Other leading therapy classes with more than 20 million prescriptions filled include treatments for diabetes, pain, and ulcers.
Rounding out the top 10 were anti-infectives, thyroid hormones, antithrombotics, and seizure treatments.
Providing drug benefits to some 3.4 million seniors who previously lacked coverage has had a noticeable effect on use patterns
and compliance. For example, IMS notes that patient use of proton-pump inhibitors (PPIs) increased by 2.7% because of new
prescriptions, many written for patients with new coverage who switched from over-the-counter drugs to prescription products.
Similarly, prescriptions for angiotensin II antagonists increased by 1.5% as a result of new therapy starts, and by another
2.4% because of improved compliance. About 37 million prescriptions filled under Part D were written for individuals who would
have had to pay for the drug out-of-pocket in 2005. The formerly uninsured paid 60% less per prescription on average, while
seniors with previous third-party coverage saved 17% per prescription.
Another factor spurring Medicare drug use is that the much-feared donut hole appears to have affected relatively few Medicare
patients. Only 6% of beneficiaries fell into the coverage gap in 2006, and most of those did not reach the hole until late
in the year, thus reducing the period of time when they had to pay the full cost for medicines. The numbers are fairly low
because low-income beneficiaries are protected from the gap, and many seniors did not spend more than the $2250 basic coverage
limit. Moreover, some Part D and MA plans offered gap coverage in the program's first year.

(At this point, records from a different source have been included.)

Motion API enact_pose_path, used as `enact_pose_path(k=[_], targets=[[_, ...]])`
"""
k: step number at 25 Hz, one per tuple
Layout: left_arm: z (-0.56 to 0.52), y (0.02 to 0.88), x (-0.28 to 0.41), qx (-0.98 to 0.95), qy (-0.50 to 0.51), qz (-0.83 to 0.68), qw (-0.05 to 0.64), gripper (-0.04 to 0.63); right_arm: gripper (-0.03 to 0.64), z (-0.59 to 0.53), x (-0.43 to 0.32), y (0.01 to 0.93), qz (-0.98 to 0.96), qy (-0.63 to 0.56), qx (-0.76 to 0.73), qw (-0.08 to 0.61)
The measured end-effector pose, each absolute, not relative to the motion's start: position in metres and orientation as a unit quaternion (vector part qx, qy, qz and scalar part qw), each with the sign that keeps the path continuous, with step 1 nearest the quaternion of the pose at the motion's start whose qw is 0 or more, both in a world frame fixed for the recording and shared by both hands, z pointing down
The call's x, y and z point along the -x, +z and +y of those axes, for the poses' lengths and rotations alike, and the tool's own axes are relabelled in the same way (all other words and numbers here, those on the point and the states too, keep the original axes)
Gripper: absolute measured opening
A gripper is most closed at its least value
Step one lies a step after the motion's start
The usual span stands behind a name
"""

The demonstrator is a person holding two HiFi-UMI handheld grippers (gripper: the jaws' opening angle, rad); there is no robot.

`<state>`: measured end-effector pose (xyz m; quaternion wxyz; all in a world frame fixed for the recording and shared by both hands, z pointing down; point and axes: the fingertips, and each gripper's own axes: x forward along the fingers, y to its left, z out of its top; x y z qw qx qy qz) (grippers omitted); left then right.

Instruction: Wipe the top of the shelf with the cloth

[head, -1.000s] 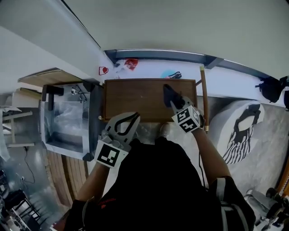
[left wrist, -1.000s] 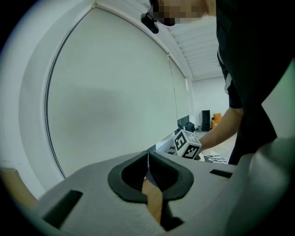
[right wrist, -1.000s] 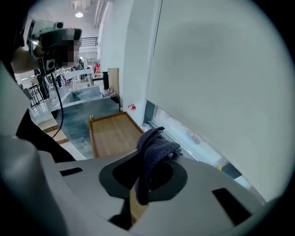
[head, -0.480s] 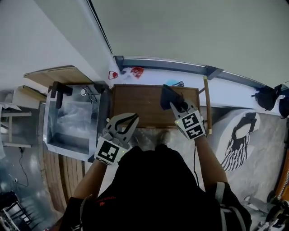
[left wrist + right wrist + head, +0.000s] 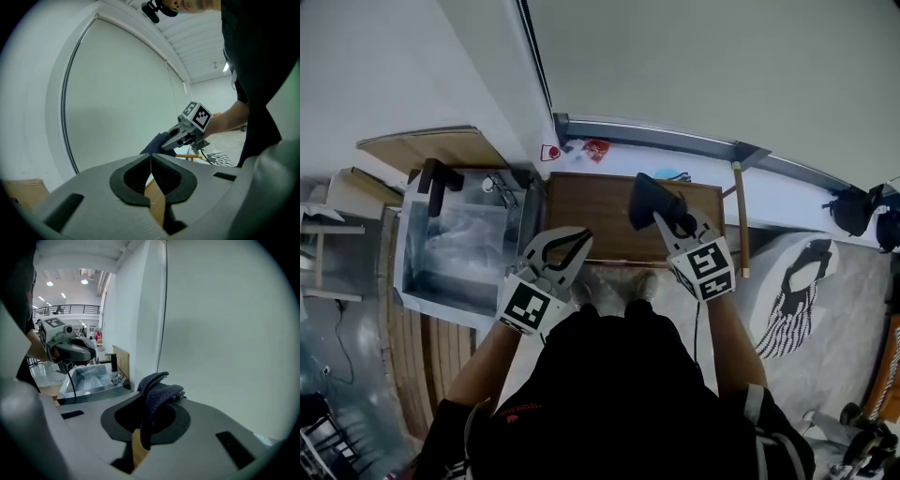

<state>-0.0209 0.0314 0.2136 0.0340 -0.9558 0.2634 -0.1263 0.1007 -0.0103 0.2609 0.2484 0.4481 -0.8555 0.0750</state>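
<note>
While the left tool [image 5: 577, 242] hangs where it was a second ago, off the front left of the shelf [image 5: 595, 211] with its jaws pressed together on nothing, the right tool [image 5: 666, 217] is the one that shifts. Its jaws are clamped on the cloth [image 5: 649, 199], a dark bunched towel that pokes out past the fingertips. Over the last second that bundle drifts leftward across the brown shelf top, from well inside the right-hand part to nearer the middle. Part of the apparent change is the head view itself swinging, but the cloth's place against the shelf's edges does differ.

From the right gripper view the cloth [image 5: 157, 392] is pinched deep in the throat of the jaws. Its folds rise above them, the pale wall [image 5: 225, 333] lies beyond, and a sliver of wood shows through the gap below. The left gripper view shows that tool's [image 5: 151, 157] jaws meeting in a closed seam. The right tool [image 5: 183, 136] and its cloth [image 5: 157, 144] sit further off.

This reads as a wiping stroke under way, running right to left toward the metal basin [image 5: 455, 246] that stands just beside the shelf. No view settles whether the cloth presses on the wood or rides just above it. By this judgement, the left part of the top is yet to be covered.
</note>
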Motion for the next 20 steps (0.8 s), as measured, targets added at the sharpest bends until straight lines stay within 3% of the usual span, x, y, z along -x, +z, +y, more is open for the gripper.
enact_pose_path(k=[20], targets=[[0.004, 0.214, 0.004, 0.955, -0.122, 0.269, 0.029, 0.026, 0.028, -0.030, -0.098, 0.265, -0.865, 0.082, -0.427, 0.250]])
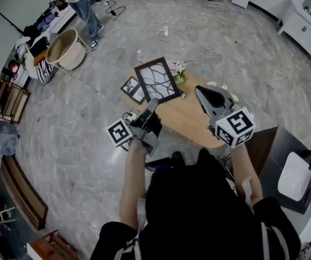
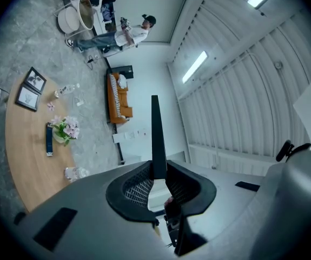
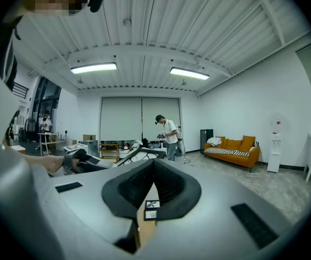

However, of those 3 million seniors who did fall into the donut hole, nearly 25% dropped medicines for chronic conditions
during the time they lost coverage. In coming years, the donut hole may be a bigger problem for beneficiaries because PDPs
have dropped brand-name drug coverage within the gap. A few insurers such as Humana (Louisville, KY) offered similar plans
in 2006, but these plans attracted heavy drug users, and use far exceeded initial projections. Most insurers dropped premium
donut-hole coverage for 2007. The one insurer that continued to offer the coverage, Sierra Health Services (Las Vegas, NV),
suffered a huge loss and was bought by UnitedHealth (Minneapolis, MN), which is not expected to maintain the program. In its
March 2007 call letter to plans outlining Part D requirements for 2008, CMS said that sponsors may offer more than two PDPs
if the additional plan covers at least some brands in the donut hole as part of "limited" gap coverage. But most plans are
limiting gap coverage to generics, leaving seniors largely on their own to pay for brands.
The prospect that beneficiaries who hit the gap will face hefty drug expenditures puts more pressure on plans and policymakers
to curb drug prices for all Part D enrollees. Earlier this year, Congress debated legislation to eliminate the noninterference
clause in the Medicare program, which prevents the federal government from negotiating prices for all Part D plans. The bill
failed, largely because the Congressional Budget Office (CBO) and other analysts predicted that public disclosure of drug
prices and rebates would save little money without also establishing a national formulary—and might actually discourage big
discounts from manufacturers.
Even without legislation that makes drug pricing more transparent, Rep. Henry Waxman (D-CA) and other program critics are
keeping a close watch on Medicare drug costs and formularies. They claim that Part D plans pay more for many drugs than do
other government programs such as Medicaid and the VA. Waxman's House Oversight and Government Reform Committee unveiled a
study in May 2007 indicating that PDP prices for the most-prescribed brand-name medicines had jumped almost 7% from 2006 to
2007, much more than inflation. Waxman's investigators are looking for more evidence of Medicare overpayments for drugs in
reams of Part D rebate data demanded from the top 12 plan sponsors. The VA and other public health programs are concerned
that policy changes might undermine their price advantages, just as manufacturers and PDP sponsors fear that public disclosure
of specific prices will compromise formulary negotiations.